Komprise Deep Analytics
Finding just the right data across billions of files can be challenging. Komprise Deep Analytics enables you to search and find data that fits your specific criteria across storage. Use the search results as a dynamic data lake to both plan your data management and to enable new uses like Big Data Analytics.
What is Komprise Deep Analytics?
Enterprise IT organizations want to leverage data for new uses such as Big Data Analytics or to run applications in the cloud, but to get to data science, you first need the right data. Studies show that 80% of the time in Big Data is spent on finding the right data and getting it out of data centers.
Komprise Deep Analytics addresses this problem by enabling customers to find the right data that fits specific criteria across all their storage and export this dynamic data lake to any analytics application or destination of their choice such as Hadoop, or Amazon Lambda. Komprise Deep Analytics creates a highly efficient, searchable distributed index of files with support for both standard metadata and custom metadata (tags). Customers can find data that fits criteria they set, regardless of where the data actually lives, and the resulting data set can be operated on as a discrete entity.
How Komprise Deep Analytics Fits
Komprise and industry research have shown that over 75% of data is infrequently accessed (cold) within months of creation. 80% of the cost of data is in its management; efficiently identifying and managing cold data yields significant savings. But in most organizations, both hot and cold data are being stored, replicated, and backed-up (usually multiple times) on expensive Tier 1 storage. Yet, organizations need to be as efficient as possible with their storage spend, especially given flat or shrinking IT budgets.
Komprise Intelligent Data Management software quickly identifies cold data across a customer’s NAS storage. Users can then move it to more cost-effective storage options, without any impact to users or applications, using the patented Komprise Transparent Move Technology (TMT™). This approach ensures that only active data is kept on expensive tier-1 primary storage.
Deep Analytics further extends the powerful analytics that Komprise already provides with a fully searchable index of all the data. This enables users to easily find specific data sets across storage, across billions of files. You can now search and find relevant data easily and with more granularity. Users can create custom queries to find the data, then tag them with custom tags to assemble virtual data lakes. For example, users can now create complex queries, find (and tag) specific projects, identify types of cold data, find orphan data, search for data owned by specific users, and more. It enables new uses of the data, such as for big data analytics and AI/ML applications.
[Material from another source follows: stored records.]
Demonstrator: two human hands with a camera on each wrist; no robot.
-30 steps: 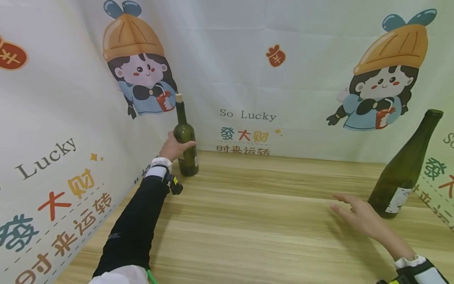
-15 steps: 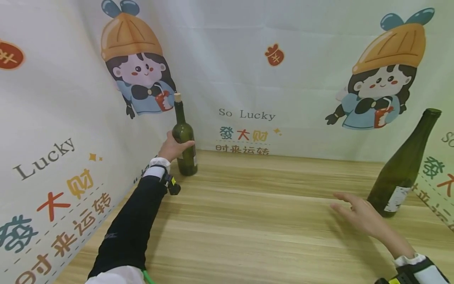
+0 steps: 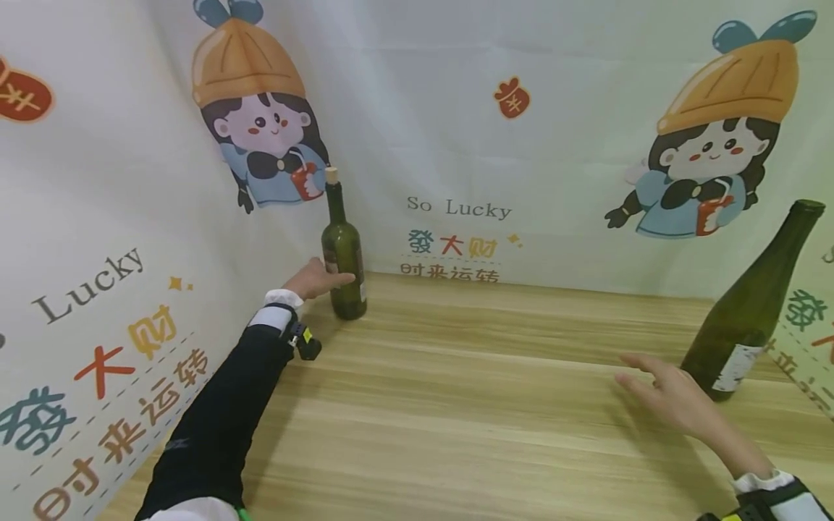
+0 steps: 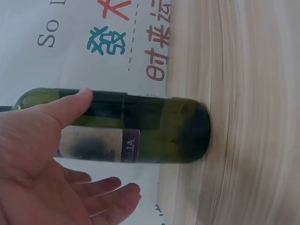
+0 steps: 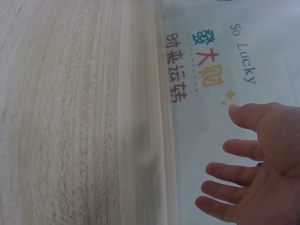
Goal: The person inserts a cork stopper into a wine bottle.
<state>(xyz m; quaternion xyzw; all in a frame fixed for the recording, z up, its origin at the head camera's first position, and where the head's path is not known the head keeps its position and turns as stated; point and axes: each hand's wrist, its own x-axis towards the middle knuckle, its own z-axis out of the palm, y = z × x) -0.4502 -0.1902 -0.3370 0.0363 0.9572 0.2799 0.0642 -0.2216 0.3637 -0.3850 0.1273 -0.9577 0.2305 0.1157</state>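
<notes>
A dark green wine bottle [image 3: 347,242] with a cork [image 3: 332,175] in its neck stands upright on the table at the back left. Beside it is my left hand [image 3: 314,279], its thumb reaching across the front of the glass. The left wrist view has that hand [image 4: 35,145] with its fingers spread away from the bottle [image 4: 183,133], not wrapped round it. My right hand [image 3: 674,401] hovers over the table at the right, fingers extended and holding nothing. Just behind it stands a second green bottle [image 3: 739,311], uncorked at the top, with a white label low down.
The wood-grain table [image 3: 456,405] stretches between the two bottles. A pale printed cloth backdrop [image 3: 560,145] with cartoon figures and lettering closes off the back and both sides. Its left side comes close to my left forearm [image 3: 208,412].
My left hand has loosened from the corked bottle and drawn slightly down and left, while the bottle stays standing. My right hand keeps its pose; the head view shifts a little.
</notes>
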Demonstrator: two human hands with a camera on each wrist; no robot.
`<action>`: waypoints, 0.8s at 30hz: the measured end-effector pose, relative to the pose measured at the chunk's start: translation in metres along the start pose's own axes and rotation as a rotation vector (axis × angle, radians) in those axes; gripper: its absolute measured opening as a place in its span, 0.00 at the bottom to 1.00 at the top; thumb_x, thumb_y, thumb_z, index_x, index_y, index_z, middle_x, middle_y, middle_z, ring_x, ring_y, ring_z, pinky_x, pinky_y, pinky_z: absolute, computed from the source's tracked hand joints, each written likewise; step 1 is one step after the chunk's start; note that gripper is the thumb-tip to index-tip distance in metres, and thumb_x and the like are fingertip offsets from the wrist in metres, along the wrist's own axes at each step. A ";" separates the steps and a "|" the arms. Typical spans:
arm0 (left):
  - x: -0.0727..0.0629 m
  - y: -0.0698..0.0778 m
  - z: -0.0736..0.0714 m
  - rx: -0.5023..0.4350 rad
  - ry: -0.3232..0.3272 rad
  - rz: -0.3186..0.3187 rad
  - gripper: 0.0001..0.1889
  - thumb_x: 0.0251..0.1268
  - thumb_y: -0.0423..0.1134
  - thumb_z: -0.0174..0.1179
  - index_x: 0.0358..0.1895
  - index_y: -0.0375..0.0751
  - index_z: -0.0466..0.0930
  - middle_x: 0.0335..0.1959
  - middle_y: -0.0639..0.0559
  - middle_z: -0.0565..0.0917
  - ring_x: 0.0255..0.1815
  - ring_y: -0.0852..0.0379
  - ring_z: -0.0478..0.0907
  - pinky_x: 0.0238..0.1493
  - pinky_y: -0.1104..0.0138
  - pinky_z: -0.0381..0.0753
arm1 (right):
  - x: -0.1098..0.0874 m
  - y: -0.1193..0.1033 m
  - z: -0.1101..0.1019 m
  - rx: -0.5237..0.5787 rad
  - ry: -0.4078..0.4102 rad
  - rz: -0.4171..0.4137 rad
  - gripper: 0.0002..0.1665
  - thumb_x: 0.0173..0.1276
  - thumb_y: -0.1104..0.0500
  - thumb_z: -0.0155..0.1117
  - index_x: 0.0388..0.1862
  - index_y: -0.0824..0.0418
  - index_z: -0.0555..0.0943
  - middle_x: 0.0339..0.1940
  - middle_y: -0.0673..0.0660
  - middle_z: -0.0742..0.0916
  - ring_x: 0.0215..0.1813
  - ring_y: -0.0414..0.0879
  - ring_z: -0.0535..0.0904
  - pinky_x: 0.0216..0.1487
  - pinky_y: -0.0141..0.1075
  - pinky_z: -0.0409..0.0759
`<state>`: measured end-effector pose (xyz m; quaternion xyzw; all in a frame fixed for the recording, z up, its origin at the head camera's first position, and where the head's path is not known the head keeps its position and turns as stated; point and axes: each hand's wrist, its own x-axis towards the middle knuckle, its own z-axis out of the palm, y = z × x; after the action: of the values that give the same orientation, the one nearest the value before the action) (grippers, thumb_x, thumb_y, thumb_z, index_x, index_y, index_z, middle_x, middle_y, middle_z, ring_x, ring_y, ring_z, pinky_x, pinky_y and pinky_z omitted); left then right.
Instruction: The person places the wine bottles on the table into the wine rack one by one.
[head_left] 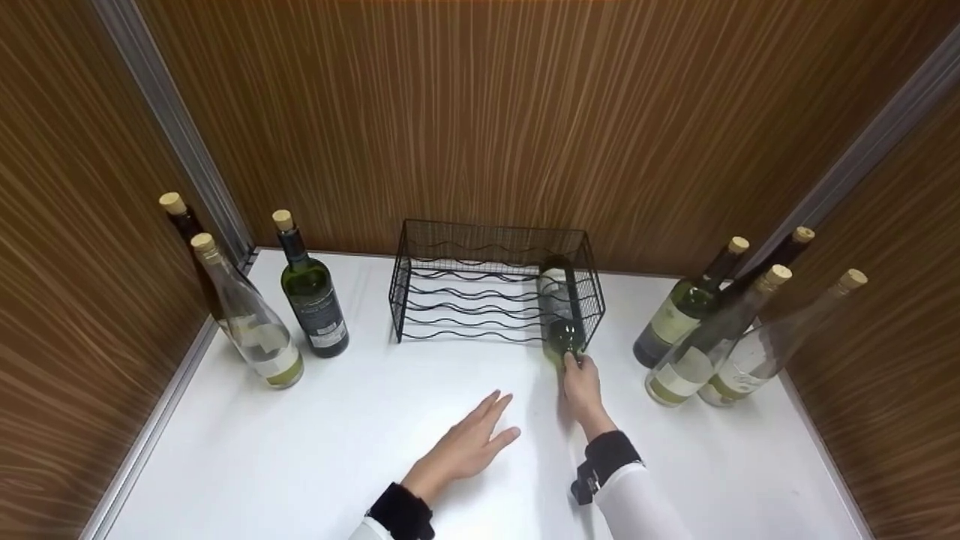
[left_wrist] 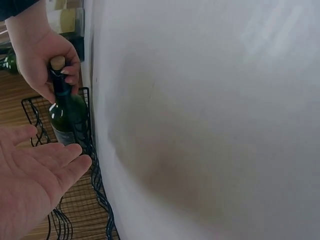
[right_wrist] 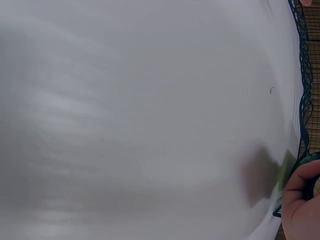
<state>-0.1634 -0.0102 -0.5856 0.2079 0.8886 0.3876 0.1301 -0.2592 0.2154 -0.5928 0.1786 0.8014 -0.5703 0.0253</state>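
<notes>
A green wine bottle [head_left: 564, 334] lies on its side at the right end of a black wire rack [head_left: 591, 296], its neck pointing toward me. My right hand [head_left: 583, 384] grips that neck. In the left wrist view, the fingers curl round the neck just below a cork [left_wrist: 57, 62]. Only part of the right hand [right_wrist: 305, 205] shows at the edge of the right wrist view. My left hand [head_left: 466, 446] hovers over the white table with fingers extended and thumb spread, holding nothing. It is apart from both rack and bottle.
On the left stand a corked green bottle [head_left: 313, 300], a clear bottle [head_left: 262, 337] and a dark bottle [head_left: 196, 247]. Several more corked bottles cluster at the right, including a green one [head_left: 679, 315] and a clear one [head_left: 686, 367]. Wood-grain panels [head_left: 480, 112] enclose the white table [head_left: 247, 450].
</notes>
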 end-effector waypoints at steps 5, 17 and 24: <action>-0.002 -0.002 0.001 0.006 0.000 0.003 0.42 0.71 0.71 0.31 0.79 0.47 0.52 0.78 0.42 0.53 0.76 0.43 0.52 0.68 0.41 0.59 | 0.000 -0.003 -0.002 0.076 -0.012 -0.001 0.29 0.81 0.59 0.34 0.70 0.78 0.59 0.66 0.74 0.71 0.68 0.63 0.66 0.70 0.51 0.62; -0.003 0.000 0.005 -0.003 -0.008 0.019 0.42 0.71 0.71 0.31 0.79 0.48 0.51 0.78 0.43 0.54 0.76 0.45 0.53 0.69 0.44 0.59 | -0.007 -0.002 0.003 -0.042 0.081 -0.002 0.27 0.79 0.57 0.47 0.70 0.70 0.61 0.57 0.69 0.76 0.53 0.57 0.76 0.50 0.45 0.80; 0.004 0.006 0.010 -0.068 0.018 0.030 0.41 0.73 0.69 0.32 0.79 0.47 0.50 0.78 0.43 0.55 0.76 0.47 0.53 0.71 0.47 0.57 | -0.007 0.001 0.000 -0.032 0.076 0.022 0.31 0.78 0.52 0.51 0.72 0.67 0.60 0.52 0.66 0.77 0.42 0.50 0.77 0.36 0.38 0.81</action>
<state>-0.1614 0.0016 -0.5878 0.2130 0.8729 0.4213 0.1235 -0.2528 0.2136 -0.5922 0.2086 0.8088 -0.5499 0.0040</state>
Use Cases for Deep Analytics
When you setup Komprise, within minutes, even on petabytes of data, you get a quick view of how data is growing, how data is being used, how much cold data you have, and your estimated ROI based on different scenarios
that help you plan your data management strategies. Analytics drives Komprise data management and analysis is available throughout the product, including under the Plan → Data and Plan → Usage tabs.
Deep Analytics is a query engine that enables users to perform deeper analysis at the file level, using custom queries and filters analysis for specific data sets within or across shares. This enables storage IT administrators to gain deeper insights about, and therefore greater control over, their enterprise’s data.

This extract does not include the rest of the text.